Short answer: yes. This has been available for quite some time but don’t think I’ve seen themes that do it. Things like typefaces, headings, image padding and borders, etc. can easily be set by the current theme making the visual editor… more WYSIWYG. All it takes is a stylesheet and a small function in the theme’s functions.php file:
add_filter('mce_css', 'my_editor_style'); function my_editor_style($url) { if ( !empty($url) ) $url .= ','; // Change the path here if using sub-directory $url .= trailingslashit( get_stylesheet_directory_uri() ) . 'editor-style.css'; return $url; }
where editor-style.css will be applied to TinyMCE’s iframe.
There is also an option to define CSS classes that can be inserted by the user and to add the “Styles” drop-down selector to the editor toolbar. This is probably most useful for developers when creating a custom theme for a client as these classes would stop working if the theme is changed.
I’ve put together a small package with examples of how to enable this. If you are creating WordPress themes, download it or have a look, it’s quite simple. If not, perhaps ask the author of your theme to add it to the next update. 🙂
Update: as Dion points out in the comments, this is not meant for adding the whole “style.css” to the editor. That could bring problems and most of the styling won’t apply there anyways. It works best when a separate stylesheet is made specifically for use in the editor (editor-style.css in the example). It should contain a small subset from style.css, usually the part that is applied to the actual posts.
Holy cow! That’s awesome!
Thanks for the tip 🙂
Would be great if you make a post / code on how to add buttons to the editor
Ajay, I have an article on how to add Quickedit buttons on my site. I won’t hijack the thread with a link, but you should be able to find it if you look.

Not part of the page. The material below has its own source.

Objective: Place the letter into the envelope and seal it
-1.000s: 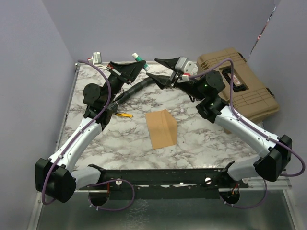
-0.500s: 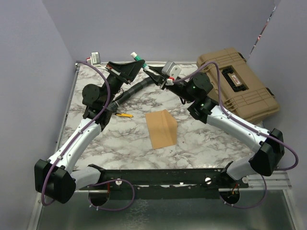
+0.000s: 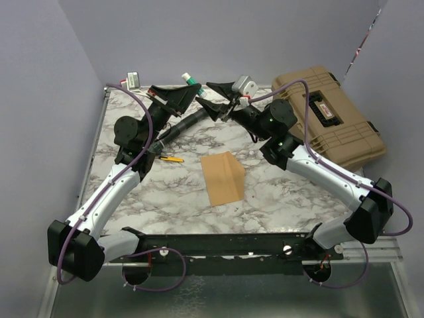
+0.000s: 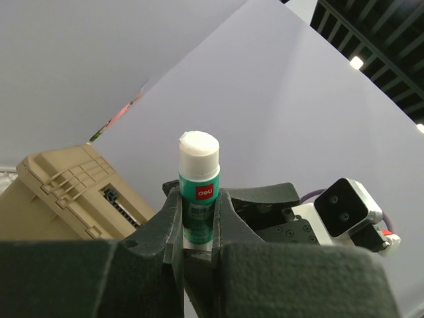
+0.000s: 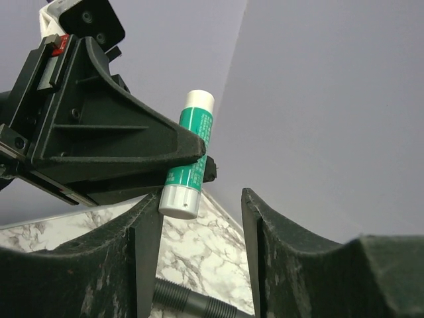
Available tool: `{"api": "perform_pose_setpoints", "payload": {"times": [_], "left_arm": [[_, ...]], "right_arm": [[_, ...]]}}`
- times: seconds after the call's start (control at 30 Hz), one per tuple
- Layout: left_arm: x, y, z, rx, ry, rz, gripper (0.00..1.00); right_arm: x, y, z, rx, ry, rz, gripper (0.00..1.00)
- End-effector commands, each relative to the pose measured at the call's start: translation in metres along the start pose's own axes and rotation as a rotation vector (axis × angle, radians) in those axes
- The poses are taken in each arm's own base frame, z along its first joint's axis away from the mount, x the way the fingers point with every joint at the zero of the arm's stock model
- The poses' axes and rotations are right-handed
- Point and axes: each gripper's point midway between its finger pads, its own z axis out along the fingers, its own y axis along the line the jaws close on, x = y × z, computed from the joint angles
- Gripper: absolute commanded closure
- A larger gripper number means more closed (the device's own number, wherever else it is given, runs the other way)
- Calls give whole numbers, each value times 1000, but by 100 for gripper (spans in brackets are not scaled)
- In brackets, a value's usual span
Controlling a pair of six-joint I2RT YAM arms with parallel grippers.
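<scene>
The brown envelope lies flat on the marble table in the middle, its flap side on the right slightly raised. The letter does not show as a separate sheet. My left gripper is raised at the back and shut on an upright green and white glue stick, with its white end up in the left wrist view. My right gripper is open just right of the stick. In the right wrist view the stick hangs beside the inner face of its left finger.
A tan hard case stands at the back right. A black ribbed hose lies behind the envelope. A small yellow pen-like item lies left of the envelope. A small white object sits at the back left corner.
My right gripper has swung left toward the glue stick and now stands open beside it. The left arm, the stick and the envelope have not moved.
</scene>
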Motion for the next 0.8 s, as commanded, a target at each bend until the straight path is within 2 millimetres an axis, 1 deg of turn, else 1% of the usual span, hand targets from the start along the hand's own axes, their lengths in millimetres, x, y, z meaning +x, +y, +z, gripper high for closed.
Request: {"api": "perform_pose_setpoints", "payload": {"times": [0.0, 0.1, 0.13, 0.23, 0.3, 0.37, 0.43, 0.5, 0.6, 0.67, 0.7, 0.77], "left_arm": [[-2, -5, -2, 11, -6, 15, 100], [-2, -4, -2, 10, -6, 14, 100], [-2, -4, -2, 9, -7, 14, 100], [-2, -4, -2, 9, -8, 19, 100], [-3, -5, -2, 12, -8, 24, 100], [-3, -7, -2, 20, -2, 39, 100], [-2, -8, -3, 29, 3, 53, 100], [-2, -11, -3, 47, 1, 62, 100], [-1, -15, -5, 79, -1, 76, 100], [0, -17, -7, 94, 2, 87, 100], [0, -19, -7, 105, 2, 93, 100], [2, -21, -8, 119, 13, 99, 100]], "right_arm": [[-36, -6, 0, 19, -83, 0, 54], [-40, -3, -2, 4, -100, 7, 74], [-44, -2, -3, -3, -112, 11, 80], [-64, 8, -13, -40, -195, 71, 98], [-79, 12, -19, -58, -236, 157, 99], [-93, 12, -21, -63, -246, 294, 99], [-107, 11, -24, -66, -272, 453, 99], [-116, 9, -26, -76, -291, 624, 99], [-118, 2, -29, -81, -320, 915, 99], [-107, -3, -34, -73, -359, 1124, 100], [-102, -7, -40, -71, -401, 1210, 99], [-111, -16, -62, -104, -594, 1324, 99]]}}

It’s not difficult, but getting it right the first time can be tricky.
Slick 🙂
This sounds great, but I can’t get it to work in Thesis. Should this work if I add this code to the custom_functions.php file used by thesis? Or is the problem perhaps that I need to change the stylesheet location To reflect the fact that thesis places all the custom files in wp-content/themes/thesis_16/custom/ ?
I tried this but it didn’t work:
get_stylesheet_directory_uri.$custom() )
Berin: This doesnt work too well if you use the entire stylesheet, The idea is that you would use a smaller subset of your main themes CSS in a different stylesheet specifically for the editor.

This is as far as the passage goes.